• _Your objective_
Starting with the line that has "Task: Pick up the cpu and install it" in the records below and stopping after the line that has "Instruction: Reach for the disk", output every line exactly and nothing else; skip pictures.

======== Data provided ========

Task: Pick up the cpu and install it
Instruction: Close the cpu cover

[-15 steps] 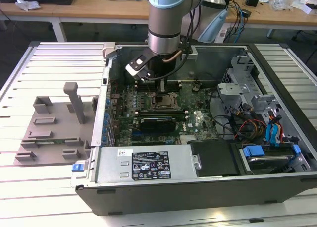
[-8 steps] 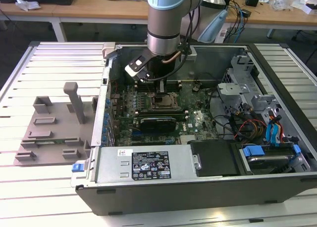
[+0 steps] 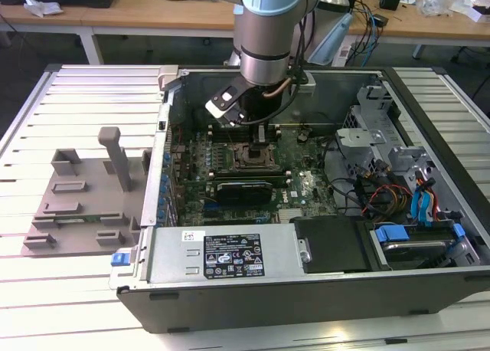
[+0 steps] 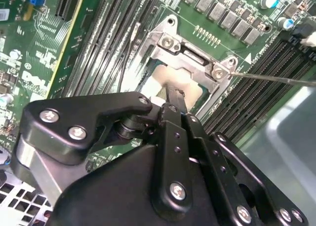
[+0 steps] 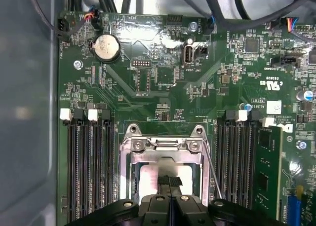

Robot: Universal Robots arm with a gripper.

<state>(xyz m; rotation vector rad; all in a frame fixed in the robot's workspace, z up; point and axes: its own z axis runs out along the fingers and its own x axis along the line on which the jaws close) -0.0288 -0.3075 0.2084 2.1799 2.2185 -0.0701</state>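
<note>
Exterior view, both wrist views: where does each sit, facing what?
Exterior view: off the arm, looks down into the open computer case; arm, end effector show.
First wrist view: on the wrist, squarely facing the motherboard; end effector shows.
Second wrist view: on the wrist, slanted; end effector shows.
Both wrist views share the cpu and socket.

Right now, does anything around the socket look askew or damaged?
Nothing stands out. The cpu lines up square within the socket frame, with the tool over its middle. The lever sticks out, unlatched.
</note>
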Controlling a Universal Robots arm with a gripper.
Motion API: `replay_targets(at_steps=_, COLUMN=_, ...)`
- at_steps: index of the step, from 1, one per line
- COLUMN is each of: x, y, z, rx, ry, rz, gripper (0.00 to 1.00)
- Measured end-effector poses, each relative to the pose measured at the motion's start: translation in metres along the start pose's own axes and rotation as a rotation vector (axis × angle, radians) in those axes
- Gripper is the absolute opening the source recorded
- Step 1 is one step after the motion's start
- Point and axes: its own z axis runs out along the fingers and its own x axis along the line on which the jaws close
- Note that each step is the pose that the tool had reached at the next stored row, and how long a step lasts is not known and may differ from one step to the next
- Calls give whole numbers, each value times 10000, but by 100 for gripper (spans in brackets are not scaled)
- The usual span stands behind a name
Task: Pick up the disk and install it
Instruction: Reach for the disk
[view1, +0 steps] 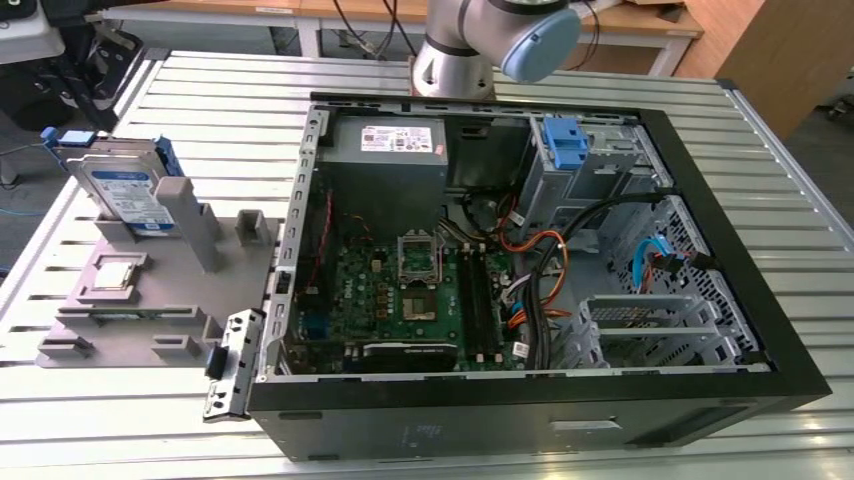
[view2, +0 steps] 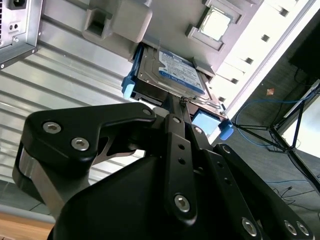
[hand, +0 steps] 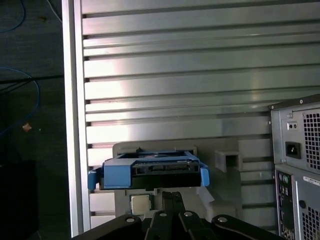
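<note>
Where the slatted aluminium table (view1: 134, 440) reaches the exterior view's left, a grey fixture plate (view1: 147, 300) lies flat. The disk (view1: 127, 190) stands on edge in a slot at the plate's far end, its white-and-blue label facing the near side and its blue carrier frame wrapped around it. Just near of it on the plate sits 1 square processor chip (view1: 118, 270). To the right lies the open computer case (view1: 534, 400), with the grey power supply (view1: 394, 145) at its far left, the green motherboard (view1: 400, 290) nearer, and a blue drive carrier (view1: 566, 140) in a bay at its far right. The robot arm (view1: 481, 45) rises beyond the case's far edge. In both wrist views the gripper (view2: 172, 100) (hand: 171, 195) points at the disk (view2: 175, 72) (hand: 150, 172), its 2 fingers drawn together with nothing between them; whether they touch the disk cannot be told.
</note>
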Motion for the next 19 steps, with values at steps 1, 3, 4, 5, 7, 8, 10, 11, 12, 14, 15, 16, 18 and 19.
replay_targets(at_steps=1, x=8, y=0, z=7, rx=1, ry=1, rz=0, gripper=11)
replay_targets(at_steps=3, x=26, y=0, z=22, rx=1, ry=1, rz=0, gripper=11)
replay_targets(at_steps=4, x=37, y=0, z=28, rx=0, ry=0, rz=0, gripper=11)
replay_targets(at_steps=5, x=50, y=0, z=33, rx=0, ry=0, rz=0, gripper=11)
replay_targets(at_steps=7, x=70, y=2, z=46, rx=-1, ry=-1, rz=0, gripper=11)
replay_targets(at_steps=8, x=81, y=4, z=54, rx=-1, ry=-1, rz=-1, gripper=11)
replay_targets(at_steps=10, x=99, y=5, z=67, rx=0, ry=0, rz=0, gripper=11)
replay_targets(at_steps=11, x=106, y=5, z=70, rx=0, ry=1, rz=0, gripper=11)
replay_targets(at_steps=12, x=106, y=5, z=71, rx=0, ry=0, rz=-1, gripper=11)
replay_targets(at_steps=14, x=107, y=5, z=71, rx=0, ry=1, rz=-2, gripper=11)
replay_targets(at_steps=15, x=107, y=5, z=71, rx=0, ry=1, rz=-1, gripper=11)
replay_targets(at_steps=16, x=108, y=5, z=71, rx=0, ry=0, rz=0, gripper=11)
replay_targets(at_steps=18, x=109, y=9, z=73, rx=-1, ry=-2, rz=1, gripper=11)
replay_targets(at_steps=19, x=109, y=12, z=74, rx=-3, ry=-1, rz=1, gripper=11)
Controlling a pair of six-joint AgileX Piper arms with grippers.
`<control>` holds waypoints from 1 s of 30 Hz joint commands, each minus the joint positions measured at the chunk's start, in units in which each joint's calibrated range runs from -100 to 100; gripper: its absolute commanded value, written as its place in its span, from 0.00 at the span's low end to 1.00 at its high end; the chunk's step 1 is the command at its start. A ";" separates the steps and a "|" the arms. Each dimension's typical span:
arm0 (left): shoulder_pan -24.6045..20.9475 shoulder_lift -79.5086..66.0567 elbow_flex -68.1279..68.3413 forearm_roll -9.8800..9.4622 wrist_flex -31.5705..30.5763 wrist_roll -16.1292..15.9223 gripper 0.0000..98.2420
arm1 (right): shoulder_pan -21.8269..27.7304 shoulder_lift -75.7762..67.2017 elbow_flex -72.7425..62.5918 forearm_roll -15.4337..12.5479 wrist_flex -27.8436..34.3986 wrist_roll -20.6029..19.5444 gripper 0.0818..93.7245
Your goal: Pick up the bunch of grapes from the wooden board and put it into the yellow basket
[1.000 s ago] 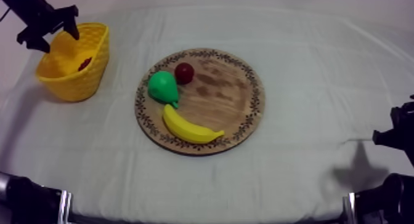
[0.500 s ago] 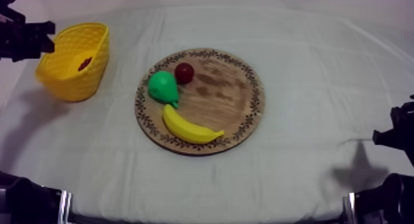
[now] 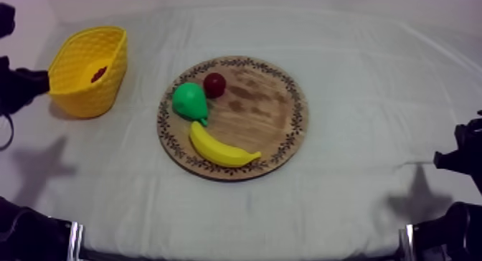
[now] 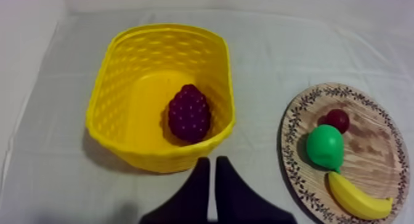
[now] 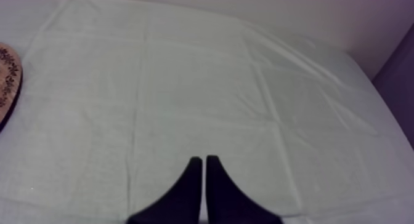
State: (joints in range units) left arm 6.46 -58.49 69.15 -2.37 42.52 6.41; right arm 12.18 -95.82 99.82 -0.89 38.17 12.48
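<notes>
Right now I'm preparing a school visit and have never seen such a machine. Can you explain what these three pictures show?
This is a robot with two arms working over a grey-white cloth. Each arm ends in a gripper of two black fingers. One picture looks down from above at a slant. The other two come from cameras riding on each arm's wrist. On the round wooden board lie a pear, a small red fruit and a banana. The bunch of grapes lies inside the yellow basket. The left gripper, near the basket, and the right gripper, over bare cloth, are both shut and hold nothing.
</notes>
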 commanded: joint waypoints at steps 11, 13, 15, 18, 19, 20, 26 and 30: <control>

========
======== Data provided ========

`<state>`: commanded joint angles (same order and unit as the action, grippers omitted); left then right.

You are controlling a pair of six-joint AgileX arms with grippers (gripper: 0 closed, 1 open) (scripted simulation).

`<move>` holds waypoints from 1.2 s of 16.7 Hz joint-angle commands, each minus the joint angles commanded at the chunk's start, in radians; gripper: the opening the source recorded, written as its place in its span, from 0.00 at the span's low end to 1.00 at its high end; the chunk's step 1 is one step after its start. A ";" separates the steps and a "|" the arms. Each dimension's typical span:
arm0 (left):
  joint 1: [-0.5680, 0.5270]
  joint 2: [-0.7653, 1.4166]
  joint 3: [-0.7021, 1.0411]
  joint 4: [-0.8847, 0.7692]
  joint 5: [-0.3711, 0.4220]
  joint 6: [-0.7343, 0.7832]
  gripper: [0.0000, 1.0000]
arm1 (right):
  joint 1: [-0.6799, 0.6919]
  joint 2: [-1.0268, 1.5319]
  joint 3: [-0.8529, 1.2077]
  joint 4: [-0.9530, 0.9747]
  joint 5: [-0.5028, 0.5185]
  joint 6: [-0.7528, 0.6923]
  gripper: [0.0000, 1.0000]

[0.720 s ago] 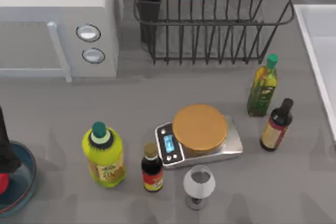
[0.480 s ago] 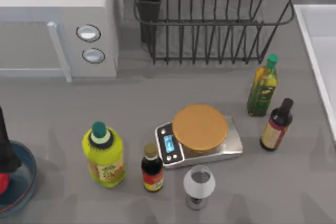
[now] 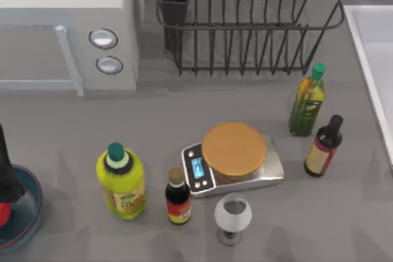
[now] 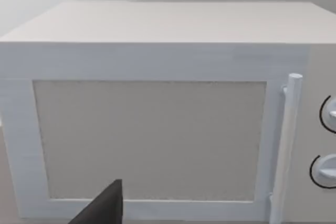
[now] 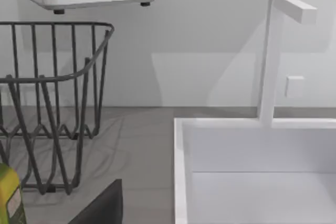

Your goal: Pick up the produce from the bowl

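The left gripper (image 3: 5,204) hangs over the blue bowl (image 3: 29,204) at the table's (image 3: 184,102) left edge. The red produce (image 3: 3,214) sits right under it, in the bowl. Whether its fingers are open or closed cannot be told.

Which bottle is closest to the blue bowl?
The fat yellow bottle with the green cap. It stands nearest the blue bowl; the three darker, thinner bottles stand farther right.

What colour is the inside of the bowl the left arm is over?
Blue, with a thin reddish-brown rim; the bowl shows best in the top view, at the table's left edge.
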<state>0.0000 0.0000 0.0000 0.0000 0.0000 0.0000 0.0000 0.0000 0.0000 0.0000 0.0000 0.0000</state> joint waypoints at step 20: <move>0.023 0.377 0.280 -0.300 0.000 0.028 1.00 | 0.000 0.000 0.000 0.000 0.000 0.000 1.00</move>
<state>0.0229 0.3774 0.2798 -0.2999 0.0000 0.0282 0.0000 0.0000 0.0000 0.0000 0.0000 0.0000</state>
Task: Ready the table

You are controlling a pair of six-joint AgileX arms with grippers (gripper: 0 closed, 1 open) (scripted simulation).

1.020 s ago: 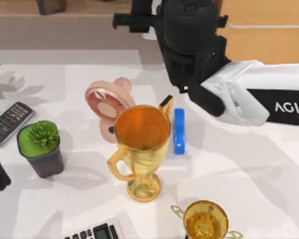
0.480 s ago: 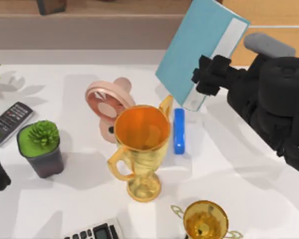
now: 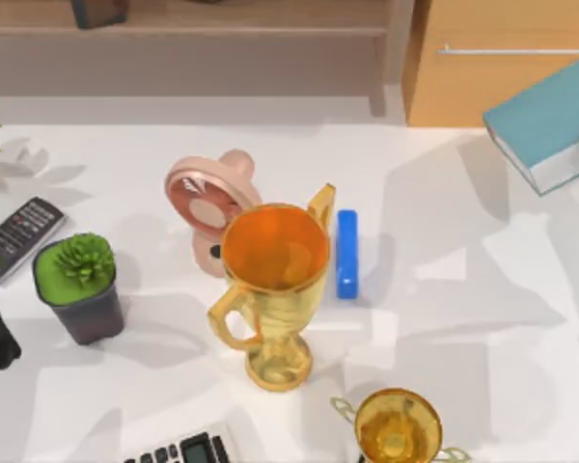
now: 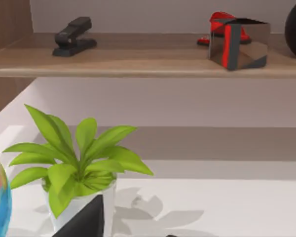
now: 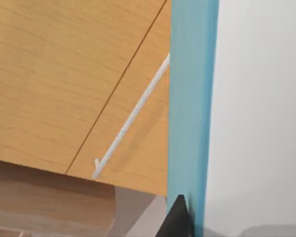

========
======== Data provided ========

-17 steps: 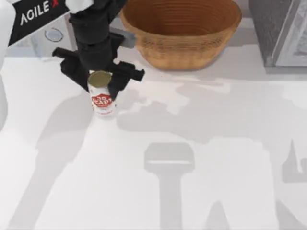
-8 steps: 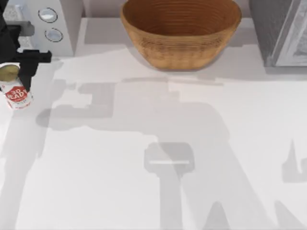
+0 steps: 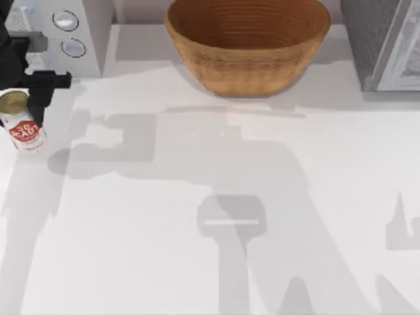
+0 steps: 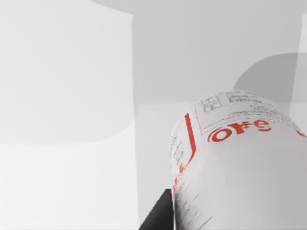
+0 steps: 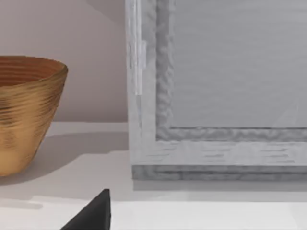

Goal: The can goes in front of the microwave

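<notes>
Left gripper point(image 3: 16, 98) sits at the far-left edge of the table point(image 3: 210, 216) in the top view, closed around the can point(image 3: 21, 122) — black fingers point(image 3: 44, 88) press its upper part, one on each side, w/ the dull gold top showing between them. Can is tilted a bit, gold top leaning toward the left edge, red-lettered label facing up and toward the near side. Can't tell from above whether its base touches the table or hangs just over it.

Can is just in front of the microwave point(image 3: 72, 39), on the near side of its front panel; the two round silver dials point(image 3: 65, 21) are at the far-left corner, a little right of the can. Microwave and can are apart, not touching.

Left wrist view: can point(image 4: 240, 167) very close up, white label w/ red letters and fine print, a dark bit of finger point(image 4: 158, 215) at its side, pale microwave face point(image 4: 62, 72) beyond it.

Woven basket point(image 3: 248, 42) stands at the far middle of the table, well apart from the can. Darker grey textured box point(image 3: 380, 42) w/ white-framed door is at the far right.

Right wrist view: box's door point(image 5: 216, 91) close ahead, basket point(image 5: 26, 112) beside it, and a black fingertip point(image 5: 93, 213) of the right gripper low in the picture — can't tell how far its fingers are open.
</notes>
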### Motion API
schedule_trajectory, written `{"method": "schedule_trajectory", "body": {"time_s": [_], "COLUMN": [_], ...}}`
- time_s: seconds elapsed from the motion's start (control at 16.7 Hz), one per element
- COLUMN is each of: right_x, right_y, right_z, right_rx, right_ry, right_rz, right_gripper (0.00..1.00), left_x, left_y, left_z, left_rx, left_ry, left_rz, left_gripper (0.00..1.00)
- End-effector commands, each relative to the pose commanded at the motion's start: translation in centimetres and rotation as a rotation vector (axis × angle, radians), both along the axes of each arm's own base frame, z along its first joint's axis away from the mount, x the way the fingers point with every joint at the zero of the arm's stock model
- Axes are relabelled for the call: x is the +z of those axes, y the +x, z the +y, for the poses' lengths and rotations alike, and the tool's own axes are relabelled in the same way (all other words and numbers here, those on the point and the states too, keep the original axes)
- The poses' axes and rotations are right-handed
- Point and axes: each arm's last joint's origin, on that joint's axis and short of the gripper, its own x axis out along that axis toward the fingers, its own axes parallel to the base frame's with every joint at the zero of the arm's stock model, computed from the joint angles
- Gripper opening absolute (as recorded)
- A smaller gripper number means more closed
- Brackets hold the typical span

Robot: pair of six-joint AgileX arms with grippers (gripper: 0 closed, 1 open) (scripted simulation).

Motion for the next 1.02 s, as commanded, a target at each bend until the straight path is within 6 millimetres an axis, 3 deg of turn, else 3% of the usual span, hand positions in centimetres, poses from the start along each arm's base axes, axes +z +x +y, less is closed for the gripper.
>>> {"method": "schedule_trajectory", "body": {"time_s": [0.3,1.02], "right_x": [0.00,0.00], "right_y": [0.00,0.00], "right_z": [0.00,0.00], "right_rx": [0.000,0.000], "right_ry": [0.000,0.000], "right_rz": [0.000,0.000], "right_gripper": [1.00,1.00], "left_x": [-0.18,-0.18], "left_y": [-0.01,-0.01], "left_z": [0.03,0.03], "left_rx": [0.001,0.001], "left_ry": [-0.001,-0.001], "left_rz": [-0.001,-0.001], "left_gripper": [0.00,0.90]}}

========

• _Response for this exercise_
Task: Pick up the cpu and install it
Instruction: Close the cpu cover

[-15 steps] 
[-8 steps] 
[+0 steps] 
[+0 steps] 
[+0 steps] 

Robot: Universal Robots arm with a gripper.

<state>(xyz m; rotation vector rad; all in a frame fixed in the robot's workspace, z up; point and axes: its own z axis runs out along the fingers and its own x axis along the line on which the jaws close) -0.0288 -0.3075 0.2084 2.1799 2.2185 -0.0701</state>
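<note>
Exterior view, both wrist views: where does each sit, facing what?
Exterior view: off the arm, looks down into the open computer case; arm, end effector show.
First wrist view: on the wrist, squarely facing the motherboard; end effector shows.
Second wrist view: on the wrist, slanted; end effector shows.
Both wrist views share the cpu and socket.

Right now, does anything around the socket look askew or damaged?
Nothing stands out. The cpu lines up square within the socket frame, with the tool over its middle. The lever sticks out, unlatched.
</note>
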Controlling a Universal Robots arm with a gripper.
Motion API: `replay_targets(at_steps=_, COLUMN=_, ...)`
- at_steps: index of the step, from 1, one per line
- COLUMN is each of: x, y, z, rx, ry, rz, gripper (0.00 to 1.00)
- Measured end-effector poses, each relative to the pose measured at the motion's start: translation in metres along the start pose's own axes and rotation as a rotation vector (axis × angle, radians) in those axes
- Gripper is the absolute opening the source recorded
- Step 1 is one step after the motion's start
- Point and axes: its own z axis runs out along the fingers and its own x axis along the line on which the jaws close
- Note that each step is the pose that the tool had reached at the next stored row, and how long a step lasts is not known and may differ from one step to the next
- Calls give whole numbers, each value times 10000, but by 100 for gripper (spans in brackets are not scaled)
- The usual span stands behind a name
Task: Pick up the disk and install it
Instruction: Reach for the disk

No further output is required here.